Over the past year, an increasing number of state legislatures are considering bills or have passed legislation intended to promote fairness, clarity, and efficiency in asbestos litigation throughout the country. (For example, New York is currently considering a bill that would promote transparency in plaintiffs’ asbestos bankruptcy trust proof of claim submissions, a development ACT previously covered). Iowa, which has recently successfully passed various types of tort reform, is particularly notable despite not being an asbestos litigation national hot spot. Following codification of a set of laws promoting asbestos bankruptcy trust disclosure at the end of last year, just six months later, on June 1, 2020, Iowa Governor Kim Reynolds signed SF 2337 into law, thereby making Iowa the first state to pass legislation intended to significantly reduce or completely eliminate the over-naming of defendants in asbestos and silica complaints, a practice asbestos plaintiffs regularly engage in nationwide.
Generally, asbestos plaintiffs throughout the United States will name dozens of defendants in a broadly drafted complaint without providing any basis as to why a plaintiff sued a particular defendant in that asbestos-related action. According to KCIC, when asbestos litigation took off in this country, in earnest, a generation ago, plaintiffs typically named an average of 11 defendants in an individual lawsuit. Now, however, plaintiffs typically name an average of 65 defendants in a single asbestos-related lawsuit. The number of named defendants can be in the hundreds, even reaching up to close to 300.
This exponential increase in named defendants—many, if not most, of whom will be dragged through costly discovery only to obtain a no-product-identification dismissal or to surrender via a nuisance settlement value—only further slows down already overwhelmed asbestos dockets nationwide and unnecessarily increases costs. As Iowa House Representative Brian Lohse put it, following the bill’s passage through the House this past March, plaintiffs’ regular use of excessive over-naming in asbestos actions is, “a problem that drives up the cost of defense, drives up the cost of insurance, drives up the cost for plaintiffs, as well, as they struggle through the discovery to weed out those defendants that have no place whatsoever in the lawsuit.”
Plaintiffs’ regular practice of repeatedly naming the same defendants in asbestos-related lawsuits filed throughout the entire country only exacerbates the costly burden on defendants resulting from over-naming. Such prohibitive cost increases can—and has—eventually lead to defendants filing for bankruptcy when they may not have otherwise.
Therefore, Iowa’s new law aims to preempt plaintiffs’ regular practice of naming dozens of defendants in an action without first determining whether there are viable claims as to each of those individual defendants. It does so by requiring asbestos plaintiffs to file a sworn-to information form specifying the evidence providing the basis for each claim against every defendant, providing details pertaining to employers, jobsites, product manufacturers or sellers, and dates of exposure as to each individual defendant. In sum, the new law requires that the plaintiff and counsel investigate all exposure allegations relating to every single potential defendant prior to naming them in a complaint rather than plaintiffs’ current method of reflexively suing first and only afterward figuring out whether a defendant should have even been sued to begin with. Or, to put it another way, the law shifts the burden of establishing the reasonable validity of plaintiffs’ claims back to plaintiffs, where it belongs, whereas the old process forced a defendant to beg or fight its way out of a case in which it had no interest, despite there being no evidence supporting plaintiffs’ allegations as to that defendant.
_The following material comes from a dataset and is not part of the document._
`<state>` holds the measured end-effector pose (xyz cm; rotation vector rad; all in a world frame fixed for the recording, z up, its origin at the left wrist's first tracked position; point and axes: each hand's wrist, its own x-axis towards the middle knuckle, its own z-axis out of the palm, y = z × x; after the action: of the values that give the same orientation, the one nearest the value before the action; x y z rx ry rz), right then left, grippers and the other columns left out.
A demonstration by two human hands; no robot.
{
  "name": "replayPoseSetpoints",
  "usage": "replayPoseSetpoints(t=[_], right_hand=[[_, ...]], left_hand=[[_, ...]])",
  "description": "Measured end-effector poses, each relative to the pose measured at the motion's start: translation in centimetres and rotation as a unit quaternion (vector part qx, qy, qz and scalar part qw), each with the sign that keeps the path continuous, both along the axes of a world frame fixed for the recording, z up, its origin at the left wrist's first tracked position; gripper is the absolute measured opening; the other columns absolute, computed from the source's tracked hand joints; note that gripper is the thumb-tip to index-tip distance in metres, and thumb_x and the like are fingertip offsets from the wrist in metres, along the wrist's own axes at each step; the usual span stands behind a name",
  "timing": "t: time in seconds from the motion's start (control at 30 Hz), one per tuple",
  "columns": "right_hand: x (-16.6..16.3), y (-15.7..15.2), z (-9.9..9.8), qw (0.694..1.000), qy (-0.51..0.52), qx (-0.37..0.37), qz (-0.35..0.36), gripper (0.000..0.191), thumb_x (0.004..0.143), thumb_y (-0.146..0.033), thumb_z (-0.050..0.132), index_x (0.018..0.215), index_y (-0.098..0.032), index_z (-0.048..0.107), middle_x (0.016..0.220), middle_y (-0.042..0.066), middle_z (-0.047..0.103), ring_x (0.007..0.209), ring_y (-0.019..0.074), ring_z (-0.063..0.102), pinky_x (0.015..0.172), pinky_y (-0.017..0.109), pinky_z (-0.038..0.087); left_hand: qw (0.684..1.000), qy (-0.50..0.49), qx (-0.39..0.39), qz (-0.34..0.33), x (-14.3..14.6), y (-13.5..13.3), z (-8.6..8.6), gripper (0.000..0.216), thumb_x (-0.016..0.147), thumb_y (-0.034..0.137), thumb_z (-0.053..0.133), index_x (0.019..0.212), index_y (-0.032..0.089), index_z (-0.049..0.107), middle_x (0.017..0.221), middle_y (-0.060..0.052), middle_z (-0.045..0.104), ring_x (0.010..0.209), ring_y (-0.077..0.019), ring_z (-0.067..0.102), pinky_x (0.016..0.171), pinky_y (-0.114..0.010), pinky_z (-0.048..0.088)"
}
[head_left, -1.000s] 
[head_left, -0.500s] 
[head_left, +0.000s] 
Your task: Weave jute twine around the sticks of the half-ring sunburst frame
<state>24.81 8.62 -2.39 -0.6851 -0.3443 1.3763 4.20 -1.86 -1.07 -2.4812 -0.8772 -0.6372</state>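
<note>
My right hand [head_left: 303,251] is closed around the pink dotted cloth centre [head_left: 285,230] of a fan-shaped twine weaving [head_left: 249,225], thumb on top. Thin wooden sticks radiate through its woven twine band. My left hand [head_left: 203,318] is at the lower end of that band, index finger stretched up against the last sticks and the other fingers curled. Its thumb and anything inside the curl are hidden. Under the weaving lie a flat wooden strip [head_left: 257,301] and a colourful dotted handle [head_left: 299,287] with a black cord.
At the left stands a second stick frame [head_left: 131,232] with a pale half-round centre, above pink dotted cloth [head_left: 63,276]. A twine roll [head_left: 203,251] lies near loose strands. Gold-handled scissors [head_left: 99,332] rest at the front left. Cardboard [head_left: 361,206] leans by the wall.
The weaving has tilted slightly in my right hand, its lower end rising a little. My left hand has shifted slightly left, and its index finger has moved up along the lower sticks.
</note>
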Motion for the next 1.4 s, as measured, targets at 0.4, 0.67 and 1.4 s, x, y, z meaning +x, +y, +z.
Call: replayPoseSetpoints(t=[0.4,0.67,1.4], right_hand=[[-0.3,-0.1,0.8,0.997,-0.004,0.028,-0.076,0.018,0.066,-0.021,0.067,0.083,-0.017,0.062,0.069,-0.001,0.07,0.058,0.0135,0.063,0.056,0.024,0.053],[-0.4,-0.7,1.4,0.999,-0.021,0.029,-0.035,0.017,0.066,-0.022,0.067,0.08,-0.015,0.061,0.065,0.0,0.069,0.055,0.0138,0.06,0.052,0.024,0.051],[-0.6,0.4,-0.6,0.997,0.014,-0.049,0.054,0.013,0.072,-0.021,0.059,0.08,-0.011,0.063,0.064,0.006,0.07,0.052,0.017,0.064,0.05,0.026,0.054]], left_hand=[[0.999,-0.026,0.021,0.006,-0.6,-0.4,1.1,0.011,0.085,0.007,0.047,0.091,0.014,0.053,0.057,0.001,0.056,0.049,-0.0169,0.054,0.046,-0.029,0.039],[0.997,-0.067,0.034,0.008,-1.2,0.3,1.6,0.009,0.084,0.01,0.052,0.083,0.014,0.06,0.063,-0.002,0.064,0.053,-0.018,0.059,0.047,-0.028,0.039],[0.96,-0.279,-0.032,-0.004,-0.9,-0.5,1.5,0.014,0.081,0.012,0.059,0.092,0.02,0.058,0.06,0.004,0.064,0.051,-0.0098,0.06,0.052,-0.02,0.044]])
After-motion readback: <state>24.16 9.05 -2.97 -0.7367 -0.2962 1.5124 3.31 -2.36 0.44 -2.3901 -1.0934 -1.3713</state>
The Iowa law further provides that, if a plaintiff fails to provide such information as to a defendant along with the complaint for the purposes of making a prima facie showing as required under the law, the court will dismiss said defendant, with prejudice. This portion of the law essentially disposes of the need for a defendant with likely no liabilities to participate in pointless and expensive discovery.
Given the ubiquity of plaintiffs’ practice of over-naming defendants throughout the country’s various asbestos litigation, all eyes will surely be on Iowa while we wait to see the effects of this welcome legislative development. Hopefully it will prove successful, and can serve as a model for other states with weightier asbestos dockets in dire need of procedural reform.